**What the task requires**
Only one number is expected here, namely how many lines of the entries below hold the string "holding".

**Study material**

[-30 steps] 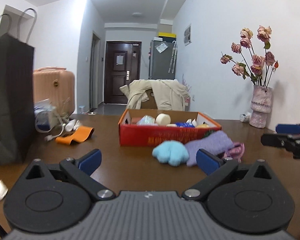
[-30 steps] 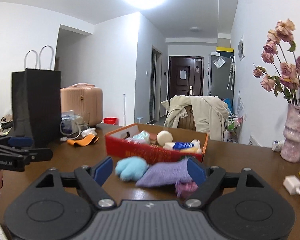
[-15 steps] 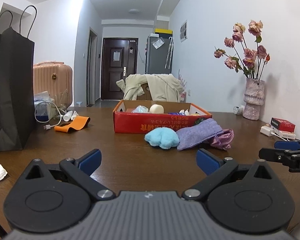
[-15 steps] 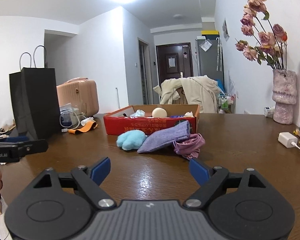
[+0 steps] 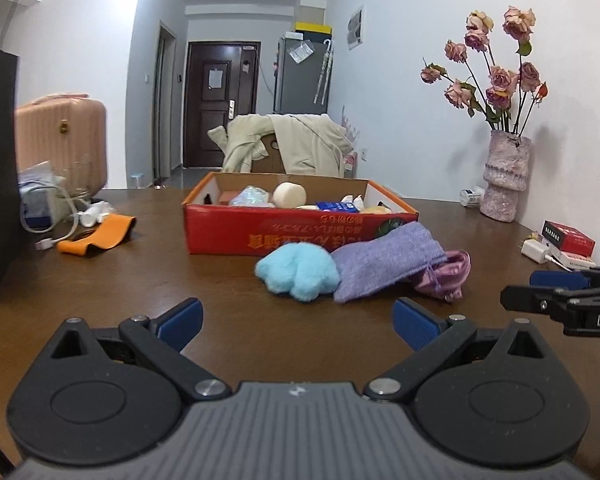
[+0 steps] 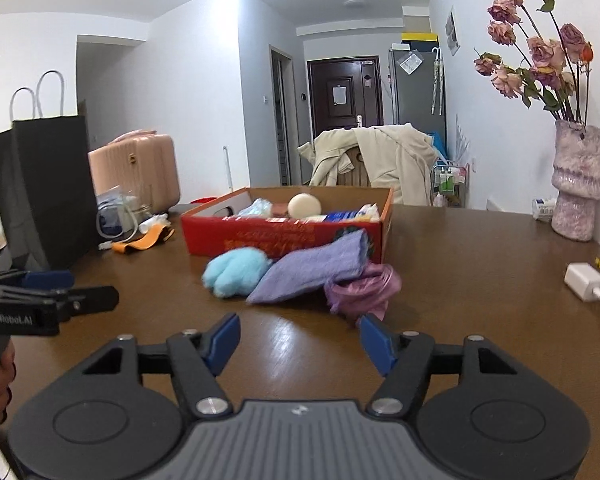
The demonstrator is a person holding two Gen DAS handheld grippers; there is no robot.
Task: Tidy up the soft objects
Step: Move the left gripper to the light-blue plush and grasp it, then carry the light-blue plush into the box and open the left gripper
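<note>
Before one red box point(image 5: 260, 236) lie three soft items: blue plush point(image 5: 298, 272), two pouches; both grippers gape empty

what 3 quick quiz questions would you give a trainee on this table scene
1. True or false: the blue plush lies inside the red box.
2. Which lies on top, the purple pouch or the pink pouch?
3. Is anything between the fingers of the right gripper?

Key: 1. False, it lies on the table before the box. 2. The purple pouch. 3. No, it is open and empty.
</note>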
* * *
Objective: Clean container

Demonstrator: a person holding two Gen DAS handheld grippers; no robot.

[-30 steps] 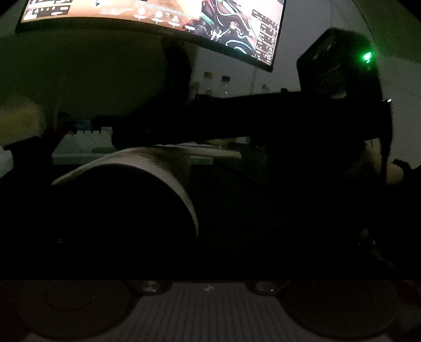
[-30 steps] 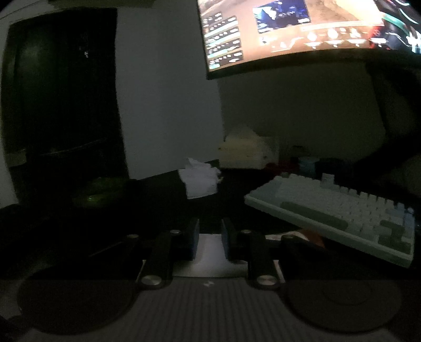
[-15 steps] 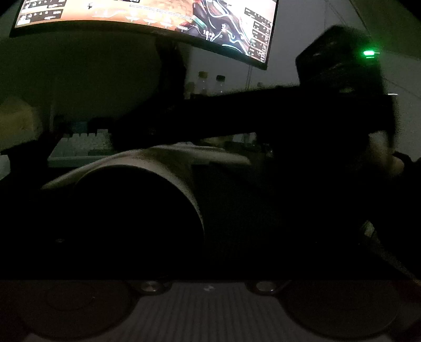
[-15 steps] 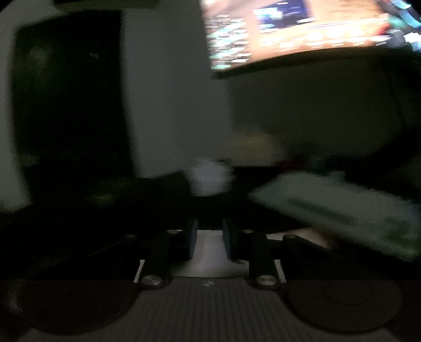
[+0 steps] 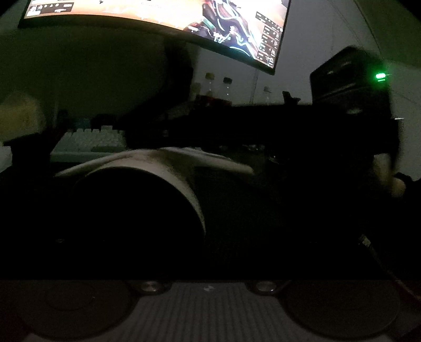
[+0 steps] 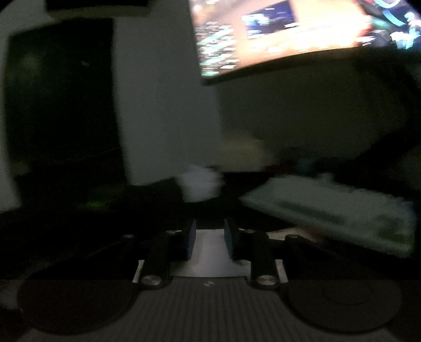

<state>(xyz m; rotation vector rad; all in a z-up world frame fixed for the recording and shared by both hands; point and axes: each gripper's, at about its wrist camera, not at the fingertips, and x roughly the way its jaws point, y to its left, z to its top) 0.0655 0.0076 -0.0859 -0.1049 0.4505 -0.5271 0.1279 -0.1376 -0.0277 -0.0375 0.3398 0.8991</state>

**Result below**
2